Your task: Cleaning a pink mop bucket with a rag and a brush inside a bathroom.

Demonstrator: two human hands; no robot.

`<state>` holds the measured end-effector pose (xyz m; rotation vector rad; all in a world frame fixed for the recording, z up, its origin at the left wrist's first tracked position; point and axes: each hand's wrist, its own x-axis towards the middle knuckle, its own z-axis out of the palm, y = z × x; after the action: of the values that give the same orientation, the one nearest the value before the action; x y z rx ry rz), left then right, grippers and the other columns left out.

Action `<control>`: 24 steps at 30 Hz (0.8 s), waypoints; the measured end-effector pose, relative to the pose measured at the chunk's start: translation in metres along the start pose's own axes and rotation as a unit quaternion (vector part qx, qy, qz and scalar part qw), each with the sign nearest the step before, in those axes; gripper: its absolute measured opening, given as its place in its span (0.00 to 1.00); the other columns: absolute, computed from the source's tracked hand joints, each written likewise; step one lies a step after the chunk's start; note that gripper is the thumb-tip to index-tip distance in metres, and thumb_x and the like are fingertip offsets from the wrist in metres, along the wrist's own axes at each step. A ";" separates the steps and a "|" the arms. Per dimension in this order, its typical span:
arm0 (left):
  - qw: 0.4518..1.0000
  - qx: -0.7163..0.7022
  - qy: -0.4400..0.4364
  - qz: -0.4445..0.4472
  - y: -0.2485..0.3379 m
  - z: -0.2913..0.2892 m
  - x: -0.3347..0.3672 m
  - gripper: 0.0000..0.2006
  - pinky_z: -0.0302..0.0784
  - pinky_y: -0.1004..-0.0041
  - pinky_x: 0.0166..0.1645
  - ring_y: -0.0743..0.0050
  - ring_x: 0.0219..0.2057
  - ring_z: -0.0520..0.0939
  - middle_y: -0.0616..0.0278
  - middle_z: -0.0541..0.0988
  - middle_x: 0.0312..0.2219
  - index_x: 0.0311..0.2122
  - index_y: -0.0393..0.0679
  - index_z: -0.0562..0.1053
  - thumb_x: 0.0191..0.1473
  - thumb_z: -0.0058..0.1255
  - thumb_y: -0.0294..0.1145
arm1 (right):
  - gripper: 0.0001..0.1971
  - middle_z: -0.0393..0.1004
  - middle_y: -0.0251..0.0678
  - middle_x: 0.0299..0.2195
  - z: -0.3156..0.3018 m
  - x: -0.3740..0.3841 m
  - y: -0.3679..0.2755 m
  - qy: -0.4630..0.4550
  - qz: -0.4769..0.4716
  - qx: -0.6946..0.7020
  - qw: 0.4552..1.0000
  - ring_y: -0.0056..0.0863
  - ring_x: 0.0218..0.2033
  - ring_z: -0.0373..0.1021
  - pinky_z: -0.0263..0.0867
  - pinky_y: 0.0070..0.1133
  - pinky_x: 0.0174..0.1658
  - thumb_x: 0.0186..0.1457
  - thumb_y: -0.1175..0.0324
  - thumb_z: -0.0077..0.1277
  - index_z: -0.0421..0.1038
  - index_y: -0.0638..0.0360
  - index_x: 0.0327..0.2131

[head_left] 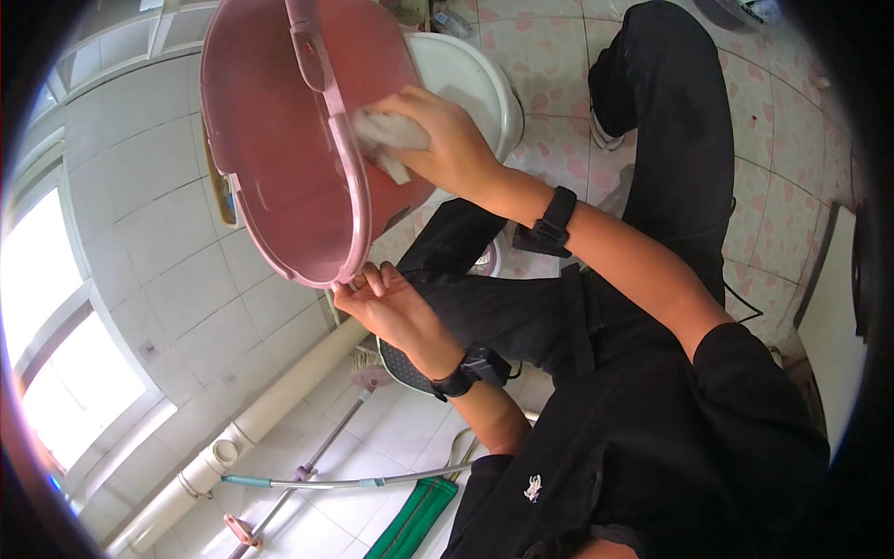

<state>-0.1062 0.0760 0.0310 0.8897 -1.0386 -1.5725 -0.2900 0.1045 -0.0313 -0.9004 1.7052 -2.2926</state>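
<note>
A pink plastic bucket [289,168] is tipped so that its mouth faces left, and its inside shows. My left hand [386,307] has its fingers closed on the bucket's rim at the near end. Higher up, my right hand [438,135] grips a greyish-white cloth [391,132], pressed against the bucket's outer side just below the rim. Motion blurs the cloth somewhat. Both wrists wear black straps. Behind the bucket is a white rounded fixture [475,84], partly hidden by it.
A cream pipe [223,447] runs along the foot of the white tiled wall [140,205]. Mop poles [326,447] and a green mop pad [414,522] lie at lower left. My black-trousered legs [675,112] stretch over the pink-patterned floor [535,56]. A white panel [827,307] stands at right.
</note>
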 end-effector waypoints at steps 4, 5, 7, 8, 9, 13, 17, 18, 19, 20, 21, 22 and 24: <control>1.000 -0.006 -0.004 0.009 0.000 -0.001 0.001 0.08 0.63 0.78 0.26 0.85 0.19 0.62 0.69 0.67 0.26 0.36 0.44 0.65 0.66 0.39 0.36 | 0.17 0.76 0.35 0.41 -0.010 -0.023 0.037 -0.055 0.054 -0.127 0.989 0.41 0.42 0.72 0.69 0.29 0.44 0.46 0.67 0.61 0.76 0.53 0.43; 1.000 -0.004 -0.002 0.008 0.001 -0.005 0.000 0.08 0.63 0.78 0.26 0.85 0.19 0.62 0.69 0.67 0.26 0.36 0.44 0.65 0.66 0.39 0.36 | 0.15 0.76 0.34 0.39 -0.015 -0.027 0.041 -0.088 0.086 -0.171 0.978 0.41 0.41 0.72 0.69 0.31 0.43 0.47 0.66 0.59 0.76 0.52 0.42; 1.000 -0.016 -0.019 0.011 0.000 -0.006 0.004 0.09 0.62 0.79 0.26 0.85 0.19 0.62 0.69 0.67 0.25 0.35 0.44 0.65 0.66 0.38 0.36 | 0.15 0.76 0.34 0.39 -0.023 -0.033 0.061 -0.106 0.083 -0.180 0.974 0.41 0.40 0.72 0.69 0.31 0.41 0.48 0.67 0.58 0.77 0.52 0.42; 1.000 -0.016 -0.022 0.009 0.000 -0.002 0.004 0.09 0.62 0.79 0.26 0.85 0.19 0.62 0.69 0.67 0.25 0.35 0.44 0.65 0.66 0.38 0.36 | 0.14 0.75 0.34 0.38 -0.026 -0.030 0.059 -0.128 0.083 -0.188 0.970 0.40 0.39 0.72 0.69 0.31 0.40 0.48 0.67 0.57 0.77 0.52 0.41; 1.000 -0.002 -0.004 0.013 0.001 0.002 0.003 0.09 0.61 0.79 0.26 0.85 0.19 0.62 0.69 0.67 0.24 0.35 0.44 0.65 0.67 0.38 0.36 | 0.14 0.75 0.34 0.38 -0.024 -0.027 0.056 -0.126 0.084 -0.189 0.970 0.40 0.39 0.72 0.69 0.31 0.40 0.48 0.67 0.57 0.77 0.52 0.41; 1.000 0.000 0.021 0.016 0.002 -0.002 0.004 0.10 0.61 0.78 0.26 0.84 0.19 0.61 0.69 0.66 0.23 0.34 0.44 0.64 0.67 0.37 0.37 | 0.19 0.75 0.32 0.38 -0.008 -0.002 0.007 -0.042 0.030 -0.120 0.991 0.40 0.39 0.72 0.68 0.30 0.39 0.43 0.72 0.58 0.76 0.51 0.43; 1.000 0.003 0.004 -0.001 0.002 -0.008 0.008 0.10 0.59 0.78 0.25 0.83 0.19 0.60 0.69 0.66 0.22 0.33 0.44 0.65 0.66 0.38 0.37 | 0.24 0.74 0.28 0.40 -0.007 0.000 0.015 -0.049 -0.054 -0.139 0.988 0.40 0.36 0.74 0.71 0.30 0.37 0.39 0.74 0.60 0.74 0.48 0.45; 1.000 0.003 0.012 -0.001 0.001 -0.008 0.008 0.10 0.59 0.77 0.25 0.83 0.19 0.59 0.69 0.66 0.22 0.33 0.44 0.65 0.66 0.38 0.37 | 0.24 0.73 0.29 0.40 -0.009 -0.005 0.029 -0.056 -0.072 -0.161 0.983 0.40 0.34 0.74 0.72 0.30 0.35 0.40 0.74 0.59 0.74 0.48 0.45; 1.000 0.002 0.018 -0.002 0.001 -0.007 0.007 0.10 0.58 0.77 0.25 0.83 0.19 0.59 0.68 0.66 0.22 0.33 0.44 0.65 0.66 0.38 0.37 | 0.24 0.73 0.29 0.40 -0.014 -0.010 0.047 -0.056 -0.074 -0.160 0.983 0.40 0.34 0.74 0.72 0.30 0.35 0.40 0.74 0.59 0.74 0.48 0.45; 1.000 0.001 0.017 -0.001 -0.001 -0.003 0.006 0.10 0.58 0.77 0.25 0.83 0.19 0.59 0.68 0.66 0.22 0.33 0.44 0.65 0.66 0.38 0.37 | 0.23 0.73 0.29 0.40 -0.023 -0.017 0.067 -0.097 -0.066 -0.258 0.959 0.40 0.34 0.75 0.72 0.30 0.35 0.41 0.75 0.59 0.74 0.47 0.45; 1.000 0.008 0.021 0.006 -0.002 -0.002 0.005 0.10 0.58 0.79 0.24 0.83 0.18 0.59 0.69 0.66 0.23 0.34 0.44 0.65 0.66 0.38 0.37 | 0.23 0.73 0.30 0.40 -0.028 -0.021 0.072 -0.139 -0.056 -0.352 0.924 0.39 0.33 0.75 0.73 0.30 0.34 0.41 0.75 0.59 0.73 0.47 0.45; 0.999 0.016 0.025 0.013 -0.002 0.000 0.004 0.09 0.57 0.80 0.23 0.84 0.18 0.59 0.70 0.67 0.23 0.34 0.45 0.65 0.66 0.38 0.37 | 0.23 0.73 0.30 0.40 -0.031 -0.026 0.077 -0.139 -0.056 -0.352 0.924 0.39 0.33 0.75 0.73 0.30 0.34 0.41 0.75 0.59 0.73 0.47 0.45; 1.000 0.011 0.022 0.010 -0.002 -0.001 0.003 0.09 0.57 0.80 0.23 0.84 0.18 0.59 0.70 0.67 0.23 0.34 0.45 0.65 0.67 0.38 0.37 | 0.22 0.73 0.30 0.38 -0.035 -0.027 0.071 -0.166 -0.044 -0.392 0.904 0.39 0.33 0.75 0.73 0.30 0.34 0.43 0.75 0.58 0.73 0.46 0.45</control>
<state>-0.1062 0.0733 0.0285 0.9227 -1.0328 -1.5195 -0.3027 0.1208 -0.1124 -1.4098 2.4575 -1.3150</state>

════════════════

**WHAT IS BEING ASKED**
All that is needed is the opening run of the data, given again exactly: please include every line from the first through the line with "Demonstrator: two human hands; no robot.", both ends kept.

**SOLUTION TO THIS PROBLEM**
Your task: Cleaning a pink mop bucket with a rag and a brush inside a bathroom.

Demonstrator: two human hands; no robot.

Nothing remains to be done, and the exercise is complete.